Camus and Sartre literally had a falling out over the necessary amount of violence needed to protect the revolution, in particular as it pertained to the Soviet Union in the 50's, with the former believing the USSR to be too violent in its actions.
I would agree that most of Camus's writings didn't deal all that seriously with Marxism, but his intellectual life was all about seriously dealing with the implications of Marxism and how that affected intellectual life in France.
Both of them are annoying bastards who I am not fond of, but I do agree with that particular summary, as it has been accurate to my philosophical reading as well. Most people who aren't going off of Marx are usually unknowingly riffing on Hegel, Descartes, Locke, Hume, Kant, or even Plato and Aristotle, unless they are directly referencing those authors. I specifically find alot of contemporary pop philosopher types tend to just be rehashing Plato. Real demise of democracy hours.

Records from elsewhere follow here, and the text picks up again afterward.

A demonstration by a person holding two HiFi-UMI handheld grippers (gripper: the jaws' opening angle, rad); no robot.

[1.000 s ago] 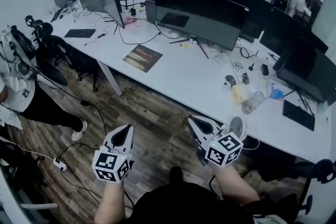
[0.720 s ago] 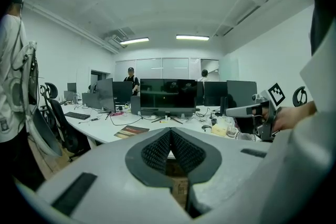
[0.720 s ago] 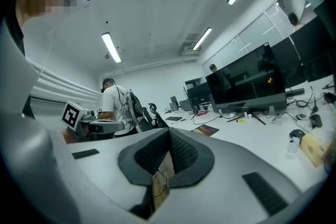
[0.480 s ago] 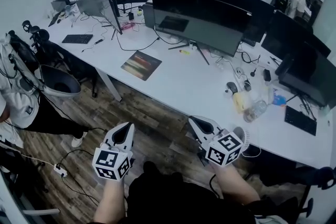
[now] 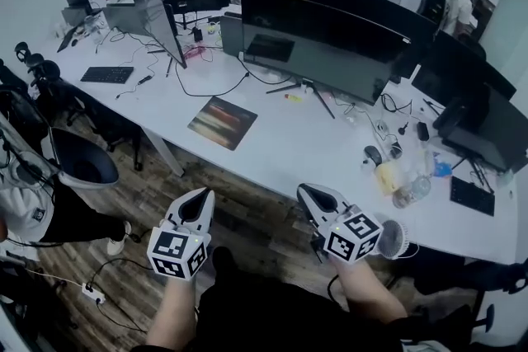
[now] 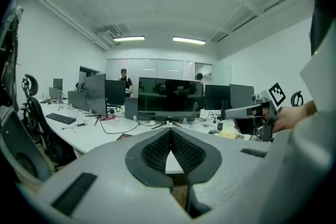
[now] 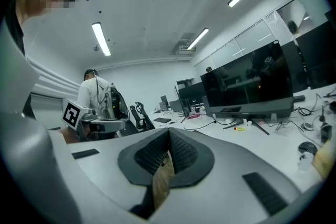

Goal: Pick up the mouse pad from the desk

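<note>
Now that the person has stepped closer, the mouse pad (image 5: pixel 223 122) lies nearer on the bench (image 5: pixel 301 148), still untouched. The left tongs (image 5: pixel 199 198) and right tongs (image 5: pixel 309 192) (both shut, empty) hang short of it, so the pickup is yet to begin.

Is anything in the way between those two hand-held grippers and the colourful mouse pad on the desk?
Nothing visible. The mouse pad lies flat near the front edge of the white desk; only bare desktop and wooden floor separate it from the left hand-held gripper and the right hand-held gripper.
</note>
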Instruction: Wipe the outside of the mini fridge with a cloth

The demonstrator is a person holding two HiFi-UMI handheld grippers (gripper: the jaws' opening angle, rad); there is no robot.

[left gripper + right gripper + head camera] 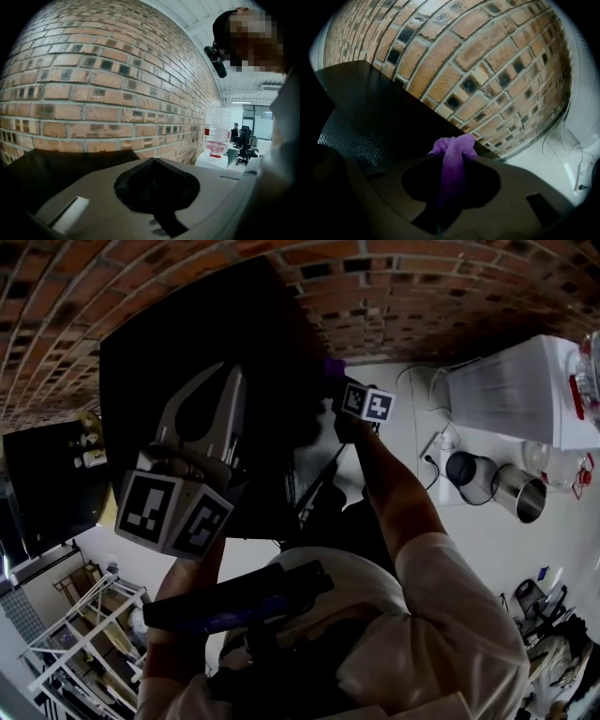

On the whole "going beyond" Marxism at its worst I've found it very eye-opening when I've read the postmodernists and realized how conservative they actually are, how most seem to be secrectly pining for some sort of return to tradition. How the supposed anxiety of the times they love to theorize on seems to just reflect their anxieties on how their reality is losing coherence (which most often translates to loss of control in systems of control that to these people work as privileges).